Goal of the exercise
What follows is a listing; restate all of it word for word.

--- Data segment ---

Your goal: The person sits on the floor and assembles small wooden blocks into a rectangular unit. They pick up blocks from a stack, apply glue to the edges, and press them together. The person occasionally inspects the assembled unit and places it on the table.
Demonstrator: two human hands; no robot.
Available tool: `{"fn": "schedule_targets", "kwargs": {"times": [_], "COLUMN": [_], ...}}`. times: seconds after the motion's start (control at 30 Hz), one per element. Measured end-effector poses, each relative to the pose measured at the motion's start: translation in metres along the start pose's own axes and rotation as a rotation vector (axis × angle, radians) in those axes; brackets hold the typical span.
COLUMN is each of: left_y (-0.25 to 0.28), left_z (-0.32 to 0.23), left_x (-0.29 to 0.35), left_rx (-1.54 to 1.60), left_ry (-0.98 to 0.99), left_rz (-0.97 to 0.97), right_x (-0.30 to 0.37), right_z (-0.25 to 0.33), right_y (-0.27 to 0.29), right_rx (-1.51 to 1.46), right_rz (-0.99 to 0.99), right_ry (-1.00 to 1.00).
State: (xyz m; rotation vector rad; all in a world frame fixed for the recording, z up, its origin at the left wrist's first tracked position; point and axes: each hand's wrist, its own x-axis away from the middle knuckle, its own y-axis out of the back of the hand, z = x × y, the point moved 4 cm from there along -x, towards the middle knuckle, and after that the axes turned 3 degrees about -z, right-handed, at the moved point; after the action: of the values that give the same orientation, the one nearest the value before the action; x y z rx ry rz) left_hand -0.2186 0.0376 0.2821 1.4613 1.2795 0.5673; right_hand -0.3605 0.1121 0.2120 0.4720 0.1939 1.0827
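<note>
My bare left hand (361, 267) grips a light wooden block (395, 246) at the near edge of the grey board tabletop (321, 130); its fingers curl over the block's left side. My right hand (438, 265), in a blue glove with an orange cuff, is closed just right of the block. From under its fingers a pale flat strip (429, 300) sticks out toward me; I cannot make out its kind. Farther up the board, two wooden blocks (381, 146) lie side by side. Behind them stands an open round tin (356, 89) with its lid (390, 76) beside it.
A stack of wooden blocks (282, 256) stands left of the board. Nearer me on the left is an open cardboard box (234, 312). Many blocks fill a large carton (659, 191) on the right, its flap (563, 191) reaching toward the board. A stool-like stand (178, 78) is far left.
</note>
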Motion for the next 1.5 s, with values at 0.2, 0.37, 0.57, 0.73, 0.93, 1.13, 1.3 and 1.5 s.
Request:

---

The answer
Your goal: The person sits on the floor and assembles small wooden blocks into a rectangular unit. They pick up blocks from a stack, apply glue to the edges, and press them together. The person occasionally inspects the assembled unit and places it on the table.
Demonstrator: two human hands; no robot.
Available tool: `{"fn": "schedule_targets", "kwargs": {"times": [_], "COLUMN": [_], ...}}`. times: seconds after the motion's start (control at 30 Hz), one per element. Measured end-effector poses, each relative to the pose measured at the motion's start: translation in metres along the start pose's own axes and rotation as a rotation vector (axis × angle, radians) in those axes; brackets hold the typical span.
COLUMN is each of: left_y (-0.25 to 0.28), left_z (-0.32 to 0.23), left_x (-0.29 to 0.35), left_rx (-1.54 to 1.60), left_ry (-0.98 to 0.99), left_rz (-0.97 to 0.97), right_x (-0.30 to 0.37), right_z (-0.25 to 0.33), right_y (-0.27 to 0.29), right_rx (-1.51 to 1.46), right_rz (-0.99 to 0.99), right_ry (-1.00 to 1.00).
State: (xyz m; rotation vector rad; all in a world frame fixed for the recording, z up, its origin at the left wrist's first tracked position; point and axes: each hand's wrist, its own x-axis away from the middle knuckle, its own y-axis out of the back of the hand, z = x × y, the point moved 4 cm from there along -x, towards the middle knuckle, and after that the axes turned 3 degrees about -z, right-handed, at the moved point; after the action: of the values that give the same orientation, the one nearest the value before the action; x y z rx ry rz) left_hand -0.2186 0.0376 0.2821 1.4613 1.2795 0.5673; right_hand -0.3605 0.1121 0.2120 0.4720 0.1939 1.0827
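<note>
My bare left hand (361, 267) grips a light wooden block (395, 246) at the near edge of the grey board tabletop (321, 130); its fingers curl over the block's left side. My right hand (438, 265), in a blue glove with an orange cuff, is closed just right of the block. From under its fingers a pale flat strip (429, 300) sticks out toward me; I cannot make out its kind. Farther up the board, two wooden blocks (381, 146) lie side by side. Behind them stands an open round tin (356, 89) with its lid (390, 76) beside it.
A stack of wooden blocks (282, 256) stands left of the board. Nearer me on the left is an open cardboard box (234, 312). Many blocks fill a large carton (659, 191) on the right, its flap (563, 191) reaching toward the board. A stool-like stand (178, 78) is far left.
</note>
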Motion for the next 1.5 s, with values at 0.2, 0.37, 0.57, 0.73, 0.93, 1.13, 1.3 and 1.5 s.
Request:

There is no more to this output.